Monday, July 28, 2014
A work in progress. . .
Both on the parish level and nationally there are many in the Lutheran Church Missouri Synod who lament the slowness of liturgical change. While some of them are those who want to rid the church of the excess baggage of the liturgy, most of the frustration is from those who are weary of the worship wars and wish that we could declare victory by divine fiat and return to the more uniform practices of a bygone era. Now in my 34th year since ordination and my sixth decade of life, I have deliberately tried to quiet my heart against such frustration. Liturgical change has borne many fruits. We have more parishes with more frequent Eucharists than ever before in our Synod. We have more pastors in Eucharistic vestments than ever before. We have a piety more deliberately oriented to the means of grace than in my memory. There are more great books available in this area than ever before (both reprints and new works).
Having grown up in the rather insular 1950s only to see the bloody battles of our church body in the 1970s, I know we are not exactly on the same page throughout our church body BUT we are on track to restore our unity in a more positive sense than at any other time in recent memory. I credit many things. On the one hand I credit the profound influence of Concordia Theological Seminary and its graduates along with some great and blessed teachers from Concordia Seminary (thinking here alone the lines of Hummel, Feuerhahn, Nagel, etc...). I also give credit to the congregations and pastors who elected the Rev. Matthew Harrison and with it ushered in a renewal of our unity of doctrine, practice, mission, and service in our church body. None of these is the result of one person or even a few but a combined effort to speak the unchanging truth anew in our own time. I believe that we have made great strides forward (not far enough for some and perhaps too far for others).

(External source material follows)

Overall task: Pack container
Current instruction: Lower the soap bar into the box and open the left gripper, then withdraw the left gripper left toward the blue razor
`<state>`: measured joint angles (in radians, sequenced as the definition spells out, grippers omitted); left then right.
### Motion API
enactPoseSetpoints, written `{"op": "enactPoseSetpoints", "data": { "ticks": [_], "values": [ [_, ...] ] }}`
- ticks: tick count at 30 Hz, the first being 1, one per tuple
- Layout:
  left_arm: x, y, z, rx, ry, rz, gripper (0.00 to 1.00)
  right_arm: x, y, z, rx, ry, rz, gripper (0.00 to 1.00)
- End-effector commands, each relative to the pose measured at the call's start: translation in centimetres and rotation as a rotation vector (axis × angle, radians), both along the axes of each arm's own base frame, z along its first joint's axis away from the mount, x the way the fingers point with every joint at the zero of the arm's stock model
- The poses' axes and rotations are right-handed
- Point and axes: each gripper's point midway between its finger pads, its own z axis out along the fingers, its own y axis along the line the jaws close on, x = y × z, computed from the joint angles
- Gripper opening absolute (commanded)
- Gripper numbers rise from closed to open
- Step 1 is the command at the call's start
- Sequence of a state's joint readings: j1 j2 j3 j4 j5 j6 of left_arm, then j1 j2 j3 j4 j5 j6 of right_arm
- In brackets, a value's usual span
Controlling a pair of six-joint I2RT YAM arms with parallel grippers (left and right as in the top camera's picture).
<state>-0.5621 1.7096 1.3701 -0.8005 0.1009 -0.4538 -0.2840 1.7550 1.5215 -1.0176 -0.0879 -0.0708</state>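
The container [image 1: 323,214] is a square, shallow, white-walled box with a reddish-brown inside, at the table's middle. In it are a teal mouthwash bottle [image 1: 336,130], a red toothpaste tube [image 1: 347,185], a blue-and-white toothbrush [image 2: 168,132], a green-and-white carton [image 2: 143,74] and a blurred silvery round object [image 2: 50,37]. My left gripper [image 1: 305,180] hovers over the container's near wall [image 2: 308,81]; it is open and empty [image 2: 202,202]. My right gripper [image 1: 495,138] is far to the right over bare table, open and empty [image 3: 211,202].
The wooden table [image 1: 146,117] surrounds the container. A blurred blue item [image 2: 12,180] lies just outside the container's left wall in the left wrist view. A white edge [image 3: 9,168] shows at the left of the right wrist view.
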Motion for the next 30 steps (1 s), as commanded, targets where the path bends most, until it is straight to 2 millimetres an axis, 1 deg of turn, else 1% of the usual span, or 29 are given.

Remembering when missionaries were considered the highest of church callings and when we sent forth full-time missionaries all over the world, I can also recall how this all changed as money and men moved our focus away from full-time service on the mission field. The number of full-time missionaries had dwindled sadly and our mission enterprise seemed to have lost its steam. Perhaps the worst moment being when the name of a personalized mission program became the ungainly acronym PMS. All of that seems to fading into the past as we are sending forth some of our brightest and best to renew the work of the kingdom in places near and far. It is a good thing. We should rightfully rejoice and, it would not hurt, renew our funding of missions and missionaries higher than it is today so that this renewed effort will not also lose its steam.
Our church body as well as our parishes and pastors are works in progress. We must be careful not to let a particular snapshot steal our hope or lead us to unrestrained exuberance. God works incrementally, looking toward the far view more than the glimpse of the moment. Yes, we should rightfully point out those things that must and need be dealt with, improved, and resolved. But we should also rightfully rejoice at the work the Lord is doing right now. It may not seem like much in the moment but it will be enough to accomplish His purpose if we are faithful. God grant us that and He will take care of the rest. So let us encourage one another to faithfulness, stir up one another to stand firm upon the good Word of the Lord and to the good works that glorify Him, and that will be enough. The Church is not ours but is and will always remain His, If He allows, we may glimpse giant strides forward but most of the time our pace will seem painfully slow and it will be hard to see much progress. That is the time most of all to encourage faithfulness and trust the Lord for the rest.
Just a few thoughts from a man on his way to becoming old, DV!